WHAT THIS TASK INVOLVES — Filter the entries down to the lines holding "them", then copy those lines.

DATA SUPPLIED —
• • •

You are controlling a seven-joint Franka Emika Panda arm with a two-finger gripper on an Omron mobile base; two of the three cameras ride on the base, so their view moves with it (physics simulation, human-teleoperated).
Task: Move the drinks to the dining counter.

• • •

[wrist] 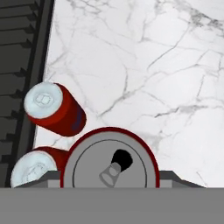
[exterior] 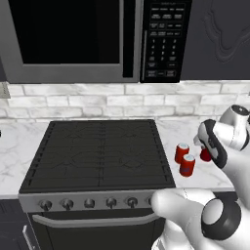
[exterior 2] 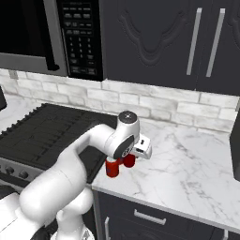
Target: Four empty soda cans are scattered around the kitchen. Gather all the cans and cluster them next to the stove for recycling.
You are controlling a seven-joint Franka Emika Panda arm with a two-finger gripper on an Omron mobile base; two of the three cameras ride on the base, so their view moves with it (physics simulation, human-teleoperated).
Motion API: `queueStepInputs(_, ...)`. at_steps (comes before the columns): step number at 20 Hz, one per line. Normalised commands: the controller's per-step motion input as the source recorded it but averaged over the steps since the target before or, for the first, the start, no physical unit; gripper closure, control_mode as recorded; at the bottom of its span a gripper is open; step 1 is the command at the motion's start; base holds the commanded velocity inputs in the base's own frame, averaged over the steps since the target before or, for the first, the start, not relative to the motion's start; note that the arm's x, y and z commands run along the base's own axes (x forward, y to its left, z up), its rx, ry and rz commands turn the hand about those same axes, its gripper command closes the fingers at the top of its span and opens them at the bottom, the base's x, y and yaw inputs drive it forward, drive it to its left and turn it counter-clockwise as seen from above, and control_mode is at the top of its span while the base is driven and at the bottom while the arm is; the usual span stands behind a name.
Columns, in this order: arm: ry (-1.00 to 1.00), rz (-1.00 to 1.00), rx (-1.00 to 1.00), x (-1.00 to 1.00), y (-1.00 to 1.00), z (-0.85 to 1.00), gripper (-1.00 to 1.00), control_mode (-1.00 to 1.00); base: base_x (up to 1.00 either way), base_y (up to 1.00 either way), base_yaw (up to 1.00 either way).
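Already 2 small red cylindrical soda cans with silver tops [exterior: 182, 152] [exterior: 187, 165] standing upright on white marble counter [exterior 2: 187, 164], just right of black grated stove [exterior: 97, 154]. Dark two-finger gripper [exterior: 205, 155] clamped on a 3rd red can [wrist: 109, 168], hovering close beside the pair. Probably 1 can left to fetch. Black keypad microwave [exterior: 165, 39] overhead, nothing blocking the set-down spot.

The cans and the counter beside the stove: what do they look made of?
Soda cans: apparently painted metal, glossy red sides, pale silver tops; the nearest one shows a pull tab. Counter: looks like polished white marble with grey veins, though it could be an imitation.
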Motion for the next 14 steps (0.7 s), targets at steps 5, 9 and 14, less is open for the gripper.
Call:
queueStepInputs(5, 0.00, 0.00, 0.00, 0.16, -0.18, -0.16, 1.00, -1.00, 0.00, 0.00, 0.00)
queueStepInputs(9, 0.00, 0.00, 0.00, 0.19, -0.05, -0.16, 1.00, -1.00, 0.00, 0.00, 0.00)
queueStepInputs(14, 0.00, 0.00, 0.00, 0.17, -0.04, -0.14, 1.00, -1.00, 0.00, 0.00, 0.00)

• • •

ANSWER TO THE EXERCISE —
Target: Four empty soda cans are scattered around the kitchen. Gather all the cans and cluster them next to the stove for recycling.
Motion API: `queueStepInputs(_, ...)`. at_steps (comes before the columns): step number at 20 Hz, one per line. Normalised commands: the controller's per-step motion input as the source recorded it but averaged over the steps since the target before or, for the first, the start, no physical unit; gripper closure, control_mode as recorded; at the bottom of its span a gripper is open; step 1 is the command at the motion's start; base holds the commanded velocity inputs in the base's own frame, averaged over the steps since the target before or, for the first, the start, not relative to the motion's start; note that the arm's x, y and z commands run along the base's own axes (x forward, y to its left, z up), its rx, ry and rz commands turn the hand about those same axes, its gripper command closes the fingers at the top of its span and opens them at the bottom, the base's x, y and yaw inputs drive it forward, drive it to its left and turn it counter-clockwise as seen from above, and control_mode is at the top of its span while the base is driven and at the bottom while the arm is; the usual span stands behind a name.

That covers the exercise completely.